Mongolia. Un cargo pilotato da Frank Towns (Dennis Quaid), ha il compito di evacuare un gruppo di ricercatori petroliferi da Tan Sag Basin, dove petrolio non ce n'è.

Così la squadra spedita nella base in capo al mondo, monta di malavoglia sul cargo.

Volano in quattordici verso Pechino.

Ma che succede? Un'imprevista tempesta di sabbia distrugge il motore sinistro e tronca la coda del velivolo: uno dei passeggeri è risucchiato nel vuoto, altri due ci lasciano le penne nell'atterraggio d'emergenza in pieno deserto del Gobi.

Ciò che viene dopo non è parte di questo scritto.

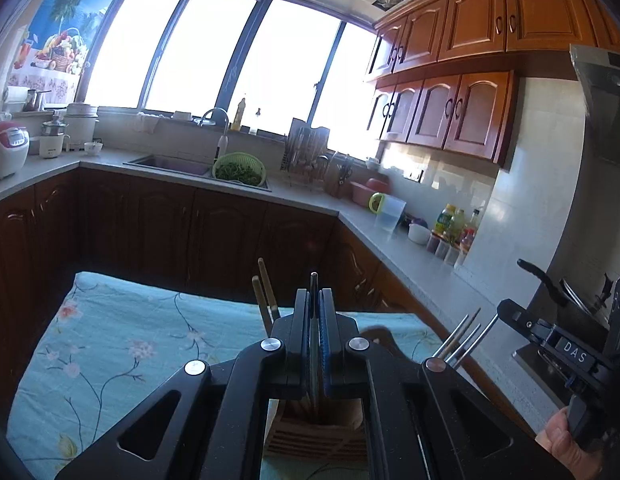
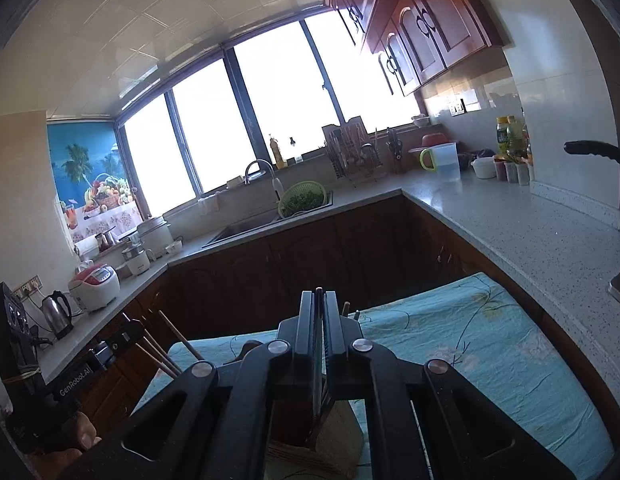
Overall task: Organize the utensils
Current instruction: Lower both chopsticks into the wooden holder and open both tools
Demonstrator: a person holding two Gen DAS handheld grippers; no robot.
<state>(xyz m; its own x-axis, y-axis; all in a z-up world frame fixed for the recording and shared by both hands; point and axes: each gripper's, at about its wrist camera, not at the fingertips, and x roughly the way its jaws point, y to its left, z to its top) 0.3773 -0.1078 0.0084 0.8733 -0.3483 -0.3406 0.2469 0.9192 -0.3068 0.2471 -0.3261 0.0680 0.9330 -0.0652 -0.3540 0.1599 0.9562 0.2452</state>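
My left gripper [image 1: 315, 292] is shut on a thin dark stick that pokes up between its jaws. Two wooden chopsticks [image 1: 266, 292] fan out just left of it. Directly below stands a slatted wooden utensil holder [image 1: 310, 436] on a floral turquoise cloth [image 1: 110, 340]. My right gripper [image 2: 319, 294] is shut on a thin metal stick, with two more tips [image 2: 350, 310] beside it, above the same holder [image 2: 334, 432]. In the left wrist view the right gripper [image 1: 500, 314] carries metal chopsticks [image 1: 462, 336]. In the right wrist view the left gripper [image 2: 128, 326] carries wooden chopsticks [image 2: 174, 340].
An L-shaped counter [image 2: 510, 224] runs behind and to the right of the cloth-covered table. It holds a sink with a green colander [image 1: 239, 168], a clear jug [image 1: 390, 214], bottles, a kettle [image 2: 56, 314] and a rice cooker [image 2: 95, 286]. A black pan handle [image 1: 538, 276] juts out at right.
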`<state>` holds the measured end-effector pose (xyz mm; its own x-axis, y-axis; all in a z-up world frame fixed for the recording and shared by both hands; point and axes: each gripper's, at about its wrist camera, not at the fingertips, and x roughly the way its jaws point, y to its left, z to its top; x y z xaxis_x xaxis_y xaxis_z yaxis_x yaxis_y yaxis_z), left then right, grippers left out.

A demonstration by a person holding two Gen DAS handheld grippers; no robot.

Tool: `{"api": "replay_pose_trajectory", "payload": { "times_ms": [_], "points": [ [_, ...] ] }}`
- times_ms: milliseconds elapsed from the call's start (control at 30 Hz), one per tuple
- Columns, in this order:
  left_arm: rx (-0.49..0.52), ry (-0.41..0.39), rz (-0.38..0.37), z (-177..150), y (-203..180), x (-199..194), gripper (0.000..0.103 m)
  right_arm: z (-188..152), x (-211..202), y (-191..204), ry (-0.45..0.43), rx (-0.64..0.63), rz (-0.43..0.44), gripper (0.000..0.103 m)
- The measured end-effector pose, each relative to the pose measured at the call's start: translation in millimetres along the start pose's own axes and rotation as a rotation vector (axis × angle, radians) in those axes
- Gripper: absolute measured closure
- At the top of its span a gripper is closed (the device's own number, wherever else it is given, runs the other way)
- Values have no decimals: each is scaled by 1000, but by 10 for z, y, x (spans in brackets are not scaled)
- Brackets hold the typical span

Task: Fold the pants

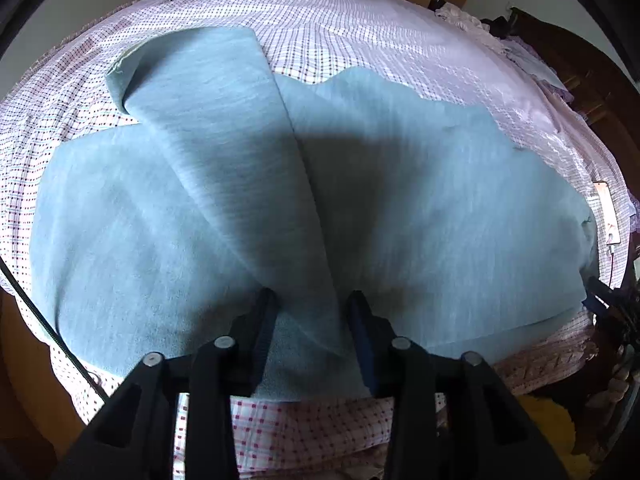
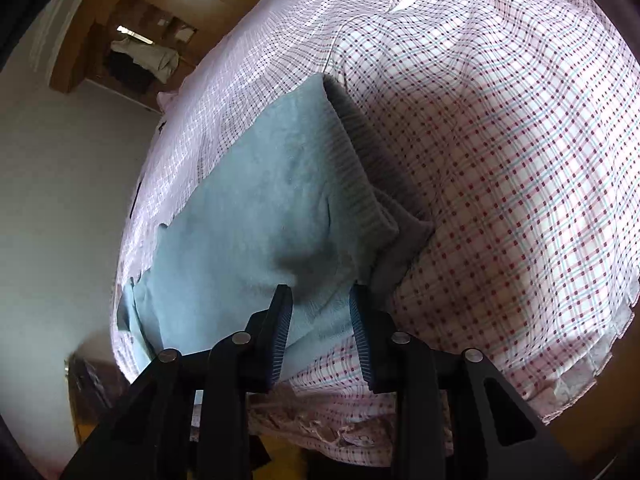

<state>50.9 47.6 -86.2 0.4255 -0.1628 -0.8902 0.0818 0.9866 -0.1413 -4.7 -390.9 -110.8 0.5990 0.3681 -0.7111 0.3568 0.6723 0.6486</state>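
Note:
Light blue fleece pants (image 1: 224,200) lie spread on a checked bedsheet (image 1: 360,28). One leg is raised in a band running from my left gripper (image 1: 312,300) up to its hem at the far left. The left gripper's jaws stand apart with that fabric between them; no firm pinch shows. In the right wrist view the pants (image 2: 248,208) show their ribbed waistband (image 2: 360,184) toward the right. My right gripper (image 2: 320,296) is open, its fingertips at the near edge of the pants beside the waistband.
The bed's near edge with a pink frilled skirt (image 1: 540,360) runs below the pants. Piled clothes (image 1: 532,60) and dark wooden furniture sit at the far right. A wooden wardrobe (image 2: 132,40) and white wall stand left of the bed.

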Motion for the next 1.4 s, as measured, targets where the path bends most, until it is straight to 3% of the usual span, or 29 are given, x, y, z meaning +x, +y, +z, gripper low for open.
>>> {"api": "replay_pose_trajectory", "payload": {
  "times_ms": [67,133,200,500,633,700,900,1167,1233,1300,1400],
  "points": [
    [2,0,-15,1,6,-15,89,1,-14,29,-10,-7,-8,81],
    [2,-6,-9,-2,27,-62,95,-2,-14,75,-26,-16,-14,90],
    [0,-14,-27,-15,52,-128,96,10,-33,108,-40,-28,-21,103],
    [-11,-60,-107,-145,141,-554,96,4,-491,241,-157,-103,13,103],
    [-3,-72,-125,-187,131,-643,96,25,-408,159,-99,-63,7,100],
    [-13,-64,-126,-192,150,-627,96,7,-328,87,-66,-24,5,87],
    [-17,-58,-121,-159,104,-572,96,13,68,11,53,87,48,86],
    [-19,-56,-120,-160,93,-560,96,74,261,88,37,117,36,86],
    [-20,-58,-122,-160,97,-565,96,108,279,98,16,119,33,87],
    [-20,-60,-123,-161,102,-570,96,115,254,110,-4,105,17,103],
    [-16,-63,-122,-167,93,-584,96,87,127,162,-62,70,5,103]
  ]
}}
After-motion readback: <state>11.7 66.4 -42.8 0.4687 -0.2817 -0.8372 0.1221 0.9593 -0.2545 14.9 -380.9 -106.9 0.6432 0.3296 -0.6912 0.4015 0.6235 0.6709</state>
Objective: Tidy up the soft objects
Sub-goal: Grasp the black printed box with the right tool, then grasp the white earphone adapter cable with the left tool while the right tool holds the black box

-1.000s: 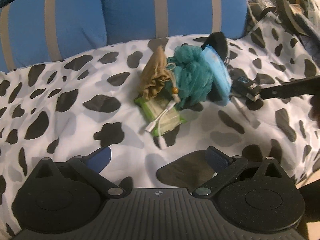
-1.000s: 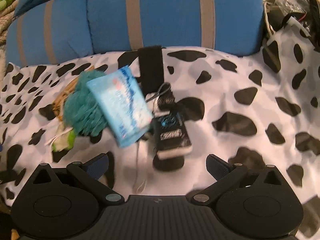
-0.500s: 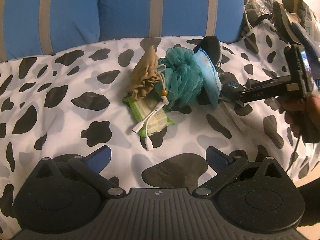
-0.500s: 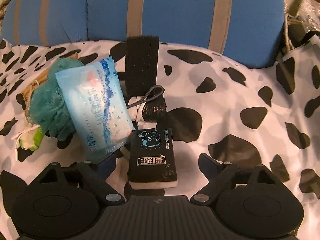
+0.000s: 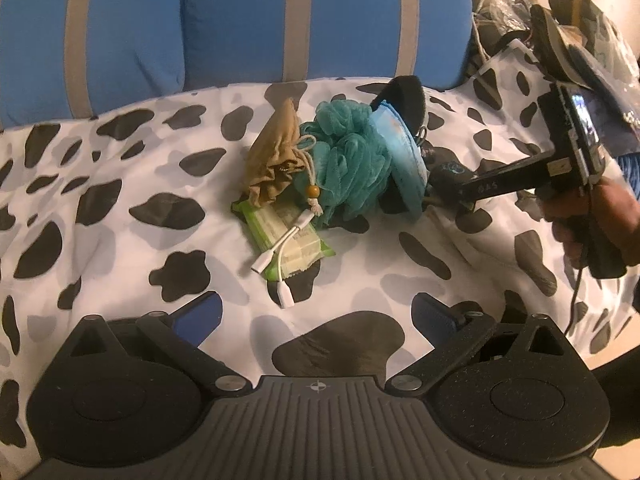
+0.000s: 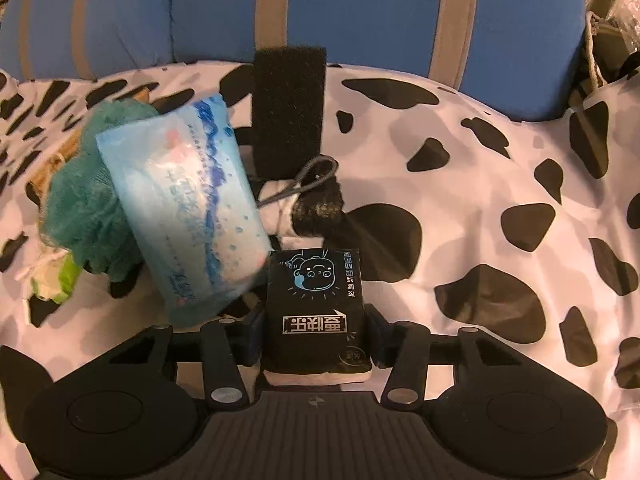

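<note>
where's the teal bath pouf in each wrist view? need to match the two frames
Left wrist: the teal bath pouf sits upper centre, between the tan drawstring pouch on its left and the light blue wipes pack on its right.
Right wrist: the pouf is at the left edge, mid height, partly hidden behind the wipes pack.
Shared landmark: the wipes pack, leaning against the pouf in both views.
</note>
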`<state>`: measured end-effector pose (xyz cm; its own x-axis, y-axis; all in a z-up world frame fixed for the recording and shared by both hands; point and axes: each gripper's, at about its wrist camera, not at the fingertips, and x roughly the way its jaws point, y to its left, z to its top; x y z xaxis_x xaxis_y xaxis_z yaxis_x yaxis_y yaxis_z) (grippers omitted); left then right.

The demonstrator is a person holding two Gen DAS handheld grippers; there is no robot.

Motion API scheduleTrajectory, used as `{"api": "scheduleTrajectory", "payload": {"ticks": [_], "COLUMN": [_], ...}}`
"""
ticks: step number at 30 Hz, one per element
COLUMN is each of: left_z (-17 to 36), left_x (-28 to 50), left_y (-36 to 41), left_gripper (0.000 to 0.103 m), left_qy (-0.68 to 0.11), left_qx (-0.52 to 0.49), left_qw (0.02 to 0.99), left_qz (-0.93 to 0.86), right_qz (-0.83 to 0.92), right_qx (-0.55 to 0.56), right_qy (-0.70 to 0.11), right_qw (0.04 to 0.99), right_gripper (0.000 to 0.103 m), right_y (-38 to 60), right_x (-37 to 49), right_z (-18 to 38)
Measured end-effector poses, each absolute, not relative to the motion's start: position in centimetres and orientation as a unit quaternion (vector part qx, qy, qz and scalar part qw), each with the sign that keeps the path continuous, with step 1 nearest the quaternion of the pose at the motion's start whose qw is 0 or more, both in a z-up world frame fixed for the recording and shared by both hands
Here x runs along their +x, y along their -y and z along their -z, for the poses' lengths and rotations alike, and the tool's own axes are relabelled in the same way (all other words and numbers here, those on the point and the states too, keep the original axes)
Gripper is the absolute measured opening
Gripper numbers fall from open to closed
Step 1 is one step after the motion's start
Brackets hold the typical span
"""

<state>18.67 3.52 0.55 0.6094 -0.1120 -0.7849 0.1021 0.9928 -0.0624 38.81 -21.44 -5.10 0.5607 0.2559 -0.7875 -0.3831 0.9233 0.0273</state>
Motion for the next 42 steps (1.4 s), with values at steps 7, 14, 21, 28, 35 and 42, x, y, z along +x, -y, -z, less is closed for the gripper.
{"api": "scheduleTrajectory", "payload": {"ticks": [7, 14, 21, 28, 35, 42], "left_z": [-0.4, -0.3, 0.7, 2.2, 4.1, 5.9], "left_x": [18.8, 19.0, 20.7, 22.8, 24.8, 26.4], "left_y": [-2.9, -2.3, -3.7, -4.9, -5.0, -5.5], "left_gripper": [0.103, 0.103, 0.101, 0.091, 0.077, 0.035], "left_qy": [-0.419, -0.393, -0.403, -0.421, -0.432, -0.466], "left_qx": [0.022, 0.081, 0.079, 0.087, 0.101, 0.085], "left_qw": [0.906, 0.912, 0.909, 0.900, 0.892, 0.875], "left_qz": [0.054, 0.084, 0.075, 0.077, 0.087, 0.103], "right_qz": [-0.188, -0.205, -0.218, -0.227, -0.246, -0.250], "right_qx": [-0.074, -0.078, -0.063, -0.035, -0.032, -0.030], "right_qy": [-0.412, -0.390, -0.371, -0.370, -0.365, -0.368], "right_qw": [0.889, 0.894, 0.901, 0.900, 0.897, 0.895], "right_gripper": [0.052, 0.052, 0.052, 0.052, 0.052, 0.052], "right_y": [21.9, 22.4, 23.4, 24.8, 24.7, 24.6], "right_x": [37.5, 35.0, 32.2, 29.9, 28.6, 28.7], "right_z": [3.0, 0.6, -1.6, -2.7, -3.3, -3.2]}}
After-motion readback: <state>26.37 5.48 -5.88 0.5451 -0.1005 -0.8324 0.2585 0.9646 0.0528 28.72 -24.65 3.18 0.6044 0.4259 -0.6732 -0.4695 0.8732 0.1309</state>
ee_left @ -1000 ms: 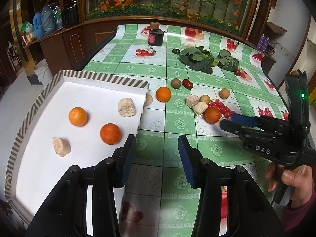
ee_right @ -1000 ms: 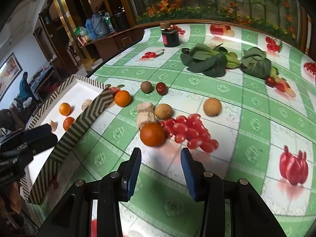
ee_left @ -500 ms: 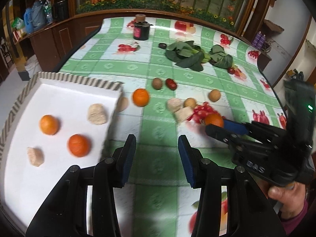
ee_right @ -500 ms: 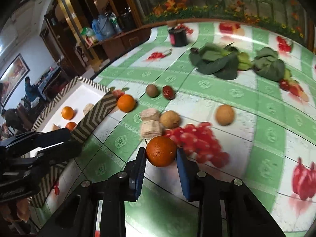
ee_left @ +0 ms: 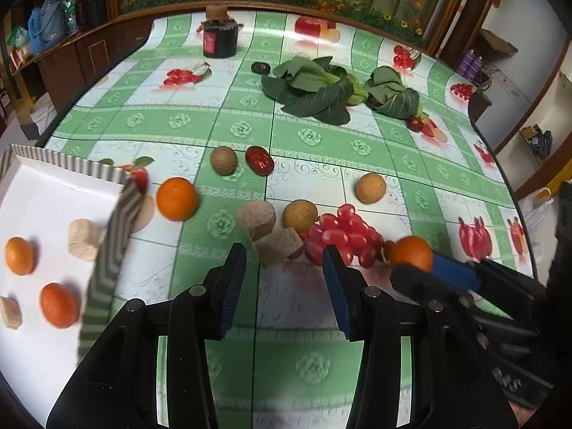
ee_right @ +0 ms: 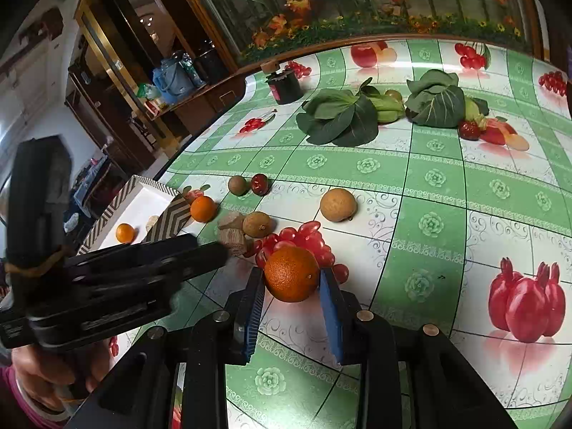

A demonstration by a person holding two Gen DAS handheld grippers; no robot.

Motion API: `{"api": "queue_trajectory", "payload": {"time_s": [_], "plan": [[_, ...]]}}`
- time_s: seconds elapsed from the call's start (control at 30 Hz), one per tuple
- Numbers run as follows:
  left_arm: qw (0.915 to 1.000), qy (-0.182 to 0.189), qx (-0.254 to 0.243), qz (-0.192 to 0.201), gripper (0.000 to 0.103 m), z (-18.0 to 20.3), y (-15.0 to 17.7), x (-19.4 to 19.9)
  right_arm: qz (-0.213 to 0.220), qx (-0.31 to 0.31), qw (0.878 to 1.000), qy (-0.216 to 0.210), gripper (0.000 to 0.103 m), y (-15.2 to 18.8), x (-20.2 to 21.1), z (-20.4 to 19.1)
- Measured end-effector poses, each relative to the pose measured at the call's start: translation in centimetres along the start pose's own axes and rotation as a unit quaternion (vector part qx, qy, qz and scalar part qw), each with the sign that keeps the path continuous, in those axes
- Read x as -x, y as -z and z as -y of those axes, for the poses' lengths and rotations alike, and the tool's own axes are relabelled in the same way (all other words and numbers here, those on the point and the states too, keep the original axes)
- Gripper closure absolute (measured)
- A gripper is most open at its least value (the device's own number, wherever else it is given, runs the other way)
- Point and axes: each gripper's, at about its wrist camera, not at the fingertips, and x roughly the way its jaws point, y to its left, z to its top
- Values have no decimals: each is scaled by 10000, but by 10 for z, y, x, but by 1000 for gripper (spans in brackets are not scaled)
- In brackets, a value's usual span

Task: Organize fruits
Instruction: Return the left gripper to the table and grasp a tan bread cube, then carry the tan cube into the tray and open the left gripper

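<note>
We've got the orange [ee_right: 291, 274] pinched between the blue pads of our right tool [ee_right: 291, 291], right at the edge of the red grape bunch [ee_right: 304, 237] on the desk [ee_right: 429, 186]. Our left tool [ee_left: 284, 284] is about half spread and holds nothing, hovering near the tan chunks [ee_left: 277, 245] beside the tray [ee_left: 107, 250].

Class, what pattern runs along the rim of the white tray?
Grey-and-cream zigzag stripes on the tray's rim, clearest in the left wrist view.
</note>
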Motion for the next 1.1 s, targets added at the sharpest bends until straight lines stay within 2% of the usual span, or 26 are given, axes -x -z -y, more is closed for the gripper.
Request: {"api": "queue_trajectory", "payload": {"time_s": [0.1, 0.13, 0.17, 0.33, 0.77, 0.97, 1.1], "plan": [[9999, 74, 53, -124, 60, -3, 1, -13, -41, -16, 10000, -34, 72, 1, -2, 2], [9999, 90, 58, -45, 61, -5, 1, -13, -60, -25, 10000, -46, 72, 2, -3, 3], [10000, 67, 53, -1, 71, -6, 0, -12, -71, -25, 10000, -55, 72, 2, -4, 4], [10000, 89, 36, 21, 72, -11, 4, -7, -131, 70, 9999, -80, 73, 3, -8, -1], [9990, 148, -291, 301, 71, -26, 35, 66, -53, 211, 9997, -135, 73, 7, 2, -31], [9990, 55, -149, 420, 71, -62, 44, 96, 54, 222, 9994, -258, 73, 8, 5, -52], [9986, -156, -72, 504, 71, -90, 52, 112, 20, 355, 9989, -289, 73, 9, 5, -72]]}}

L'acqua è razionata, il cibo pure, proseguire a piedi è impossibile, non solo per il caldo boia. I superstiti non sembrano avere alternative ad una morte lenta in uno dei luoghi più angosciosi del globo.

Finchè il bizzarro e timido Elliott (Giovanni Ribisi) ha un'idea: nella vita progetto aerei, rimettiamo insieme i rottami e ripartiremo. Occhio e fate presto: i predoni.

Così uno dei passeggeri sarà l'artefice di un "miracolo" tecnologico, di un'invenzione geniale, che permetterà al gruppo, che nel frattempo si è assottigliato, di fare ritorno a casa.

IL VOLO DELLA FENICE è un concitato dramma avventuroso, una magnifica vicenda altamente improbabile, che non permette mai di abbassare le soglie dell'attenzione, che ha buoni momenti d'azione e che non rinuncia a soluzioni drammaturgiche, che purtroppo risultano convenzionali.

In pieno deserto non c'è il senso dell'acqua, che non sembra essere un problema vitale. Un errore madornale che toglie veridicità e che favorisce lo stile del regista, John Moore, lo stesso regista di un'avventura bellica in stile videoclip: Behind Enemy Lines.

Mentre qui prevale la stringatezza televisiva, la soluzione effettistica tipica delle nuove leve registiche, che privilegiano assurde ed estemporanee soluzioni tecniche, barando sui contenuti, sugli approfondimenti, conducendoci film dopo film nel terreno da loro preferito, quello dei videogames, accompagnate dalla musica spaccatimpani.

Anche perchè questo film è il rifacimento con minime deviazioni ed attualizzazioni dell'omonimo kolossal di quarant'anni prima, in cui cast e regia (Robert Aldrich) erano nettamente superiori.
Qui, accanto al decoroso Dennis Quaid si può notare solo la presenza di Hugh Laurie, il futuro Doctor House.